Friendly and casual manner of islanders can be contagious


October 06, 1991|By Joyce Dalton

Believe it or not, island-lovers, plenty of people are not in a hurry to go to the Caribbean.

After a couple days of ooh-ing over palm-fringed beauty and feeling pretty smart to have escaped -- however temporarily -- the hustle-bustle at home, they get desperate for something to do.

More accurately, something to see. This breed of tourist craves sightseeing and would rather get a great photo than a great tan.

With a few exceptions, tourist sites aren't the Caribbean's strong suit. A colonial fort, a postcard-perfect scenic spot, the ubiquitous straw market and that's about it.

But a week in Grenada just might change these vacationers' minds.

Farthest south of the island group known as the Lesser Antilles, Grenada is a verdant wonderland of mountains, crater lakes, lush vegetation and clean beaches. It also boasts a number of man-made attractions.

Don't try to see everything in one day (which is logistically possible, since Grenada plus the dependencies of Carriacou and Petit Martinique total only 133 square miles). There will be enough half-day excursions to satisfy even the most restless visitor.

Late breakfast, an hour or two at a beach or pool, an afternoon drive into the mountains or a meandering stroll around the capital, St. George's, all make for a pleasant day, day after day, with just the right combination of familiarity and surprise.

For most Americans, the island came to the forefront on Oct. 25, 1983, when U.S. forces landed to protect American students at St. George's University School of Medicine from unrest the week before. Radicals within Prime Minister Maurice Bishop's political party had arrested the charismatic leader, fearing he was veering too far to the right of their leftist ideology. Days later, Bishop was freed by supporters, only to be gunned down by the military, an event known as Bloody Wednesday.

The "intervention," as Grenadians call the American action, seems to have had the support of most local people. "Thank God for U.S. Airborne and Caribbean Heroes of Freedom! Thank you, USA, for liberating us," proclaims one example of countryside graffiti.

People today support the anonymous painter's message: "We're Grenadians," one islander said. "If we don't like those words, the next day they would be painted over."

Such events as the intervention, though, do not usually attract tourists, so the Board of Tourism had its work cut out. According to Richard Cherman, tourism chairman, the board's efforts are ,, paying off. Last year saw "phenomenal growth", up at least 20 percent, he said.

"Grenada can almost be considered a new destination, a rising star," said Mr. Cherman. "We're what the Caribbean was and should be," he said of the island's unspoiled character.

Grenada certainly has its share of natural charm. Traveling on the mountain roads brings a new delight round each bend.

You may see such picturesque sites as old water wheel leaning idly against a crumbling stone wall or the blue plastic bags that mark bunches of bananas ready for cutting.

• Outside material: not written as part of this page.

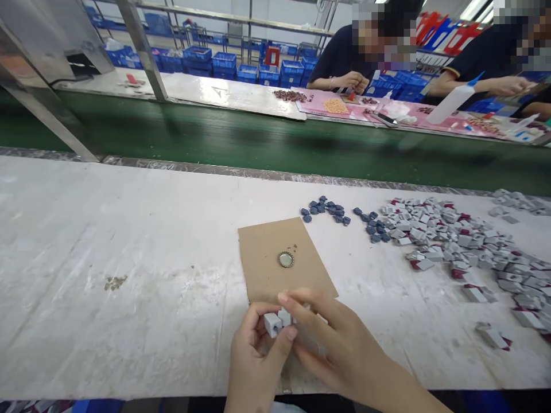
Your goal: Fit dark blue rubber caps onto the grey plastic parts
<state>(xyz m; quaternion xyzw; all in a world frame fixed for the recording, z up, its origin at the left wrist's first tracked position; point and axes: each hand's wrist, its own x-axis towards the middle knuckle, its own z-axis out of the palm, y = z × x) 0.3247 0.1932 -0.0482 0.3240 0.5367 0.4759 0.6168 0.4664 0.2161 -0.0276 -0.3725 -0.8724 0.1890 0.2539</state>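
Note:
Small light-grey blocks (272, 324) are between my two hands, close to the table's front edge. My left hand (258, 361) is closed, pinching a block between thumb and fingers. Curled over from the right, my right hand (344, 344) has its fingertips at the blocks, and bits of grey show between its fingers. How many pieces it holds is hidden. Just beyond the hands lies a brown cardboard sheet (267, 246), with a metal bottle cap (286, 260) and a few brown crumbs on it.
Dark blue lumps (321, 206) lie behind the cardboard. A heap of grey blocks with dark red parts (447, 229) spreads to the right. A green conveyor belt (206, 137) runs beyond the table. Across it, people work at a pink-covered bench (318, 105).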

High in the mountains, long-needled Caribbean pines and giant ferns sway in the breeze as temperatures plunge and the altitude rises. And everywhere, there's the enticing scent of nutmeg, clove, allspice and cinnamon, which appropriately gives Grenada its "Spice Isle" name.

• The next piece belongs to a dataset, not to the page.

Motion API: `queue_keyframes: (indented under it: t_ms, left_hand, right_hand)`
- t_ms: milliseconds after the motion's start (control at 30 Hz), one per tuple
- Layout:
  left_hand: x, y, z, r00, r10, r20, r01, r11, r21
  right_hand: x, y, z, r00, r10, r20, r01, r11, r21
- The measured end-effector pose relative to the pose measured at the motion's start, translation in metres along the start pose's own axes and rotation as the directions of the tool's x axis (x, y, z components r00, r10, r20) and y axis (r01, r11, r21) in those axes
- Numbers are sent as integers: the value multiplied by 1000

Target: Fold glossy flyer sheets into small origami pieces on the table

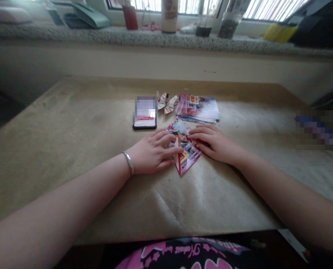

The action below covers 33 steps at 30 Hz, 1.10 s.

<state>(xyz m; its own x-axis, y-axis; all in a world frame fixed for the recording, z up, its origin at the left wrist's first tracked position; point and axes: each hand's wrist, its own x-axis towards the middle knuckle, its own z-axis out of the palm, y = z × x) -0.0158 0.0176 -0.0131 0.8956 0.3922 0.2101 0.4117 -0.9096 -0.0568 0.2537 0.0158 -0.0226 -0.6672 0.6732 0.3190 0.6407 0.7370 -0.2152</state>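
Observation:
A colourful printed sheet of paper, partly folded [185, 157], lies on the brown table [71, 142] in front of me. My left hand [152, 153], with a silver bracelet on its wrist, rests on the paper's left side, its fingers curled and pressing the paper down. My right hand [215, 144] lies flat on the paper's right side, fingers stretched out towards the left. Behind the hands sits a stack of similar printed sheets [198, 108]. A small folded paper crane [166, 102] stands beside that stack.
A phone [145, 114] lies face up left of the crane. A stone windowsill [155, 37] at the back holds jars, a red cup, a green folder and yellow items. A blurred blue object [320, 132] lies at the table's right edge.

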Motion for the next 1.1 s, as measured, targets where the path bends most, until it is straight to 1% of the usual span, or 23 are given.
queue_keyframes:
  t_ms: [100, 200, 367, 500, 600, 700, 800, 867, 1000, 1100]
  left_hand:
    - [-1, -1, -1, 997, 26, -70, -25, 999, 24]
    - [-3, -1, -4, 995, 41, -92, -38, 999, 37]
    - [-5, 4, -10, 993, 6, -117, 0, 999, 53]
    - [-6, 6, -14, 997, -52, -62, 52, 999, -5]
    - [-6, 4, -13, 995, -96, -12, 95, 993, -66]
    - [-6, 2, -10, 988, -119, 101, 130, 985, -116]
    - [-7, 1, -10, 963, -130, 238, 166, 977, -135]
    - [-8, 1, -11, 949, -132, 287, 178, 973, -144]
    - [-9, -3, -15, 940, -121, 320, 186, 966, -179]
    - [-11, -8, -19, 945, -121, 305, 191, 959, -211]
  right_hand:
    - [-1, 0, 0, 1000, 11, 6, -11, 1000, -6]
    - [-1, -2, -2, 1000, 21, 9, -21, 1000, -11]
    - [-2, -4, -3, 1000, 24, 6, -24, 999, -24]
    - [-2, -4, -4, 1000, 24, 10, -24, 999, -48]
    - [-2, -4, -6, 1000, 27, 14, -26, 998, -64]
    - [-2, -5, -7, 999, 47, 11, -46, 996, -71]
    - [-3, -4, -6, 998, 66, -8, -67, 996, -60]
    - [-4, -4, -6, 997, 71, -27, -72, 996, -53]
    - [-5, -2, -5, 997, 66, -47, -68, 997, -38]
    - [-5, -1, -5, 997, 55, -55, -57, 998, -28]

It's easy to understand why some travelers decide to make there home here. Mike Meranski succumbed to the spell five years ago. The Florida teacher and his wife decided to take a year off to travel and maybe change their lifestyle. Grenada was the first stop, and they never left.

Now they own and operate La Sagesse Nature Center, where they restored a manor house for themselves and a small number of visitors who appreciate the quiet beauty. They also offer a program for tourists staying at hotels on St. George's Grand Anse beach, which includes transportation, a two-hour guided nature walk, full lunch and swim for $25.

Another recent resident, Gina-lee Johnson, reached Grenada via Trinidad, Barbados and London. She succumbed to a house high on a hill overlooking Grand Anse and converted it into a restaurant.

The Canboulay Restaurant, whose name means "cane burning," recalls the days when slaves had to put out fires in sugar cane fields. There's even a scrumptious coconut custard dessert covered with burnt sugar called "canne brulee."

"Your chair is yours for the evening," Ms. Johnson tells patrons. "No one should feel rushed in Grenada. Here, it's easy to fall into the Caribbean state of mind."

That relaxed spirit is obvious as vacationers check out the

island's other sites.

Don't miss the huge processing plant at Gouyave, where workers are never too busy to serve as guides. There's no set fee, but tips are appreciated and expected.

The top floor of the plant houses row after row of deep wooden bins, where mace is dried. On another floor, five-decker shelves are filled with nuts, which workers push around with long wooden hoses, and on the first floor women sit on stools and sort nuts.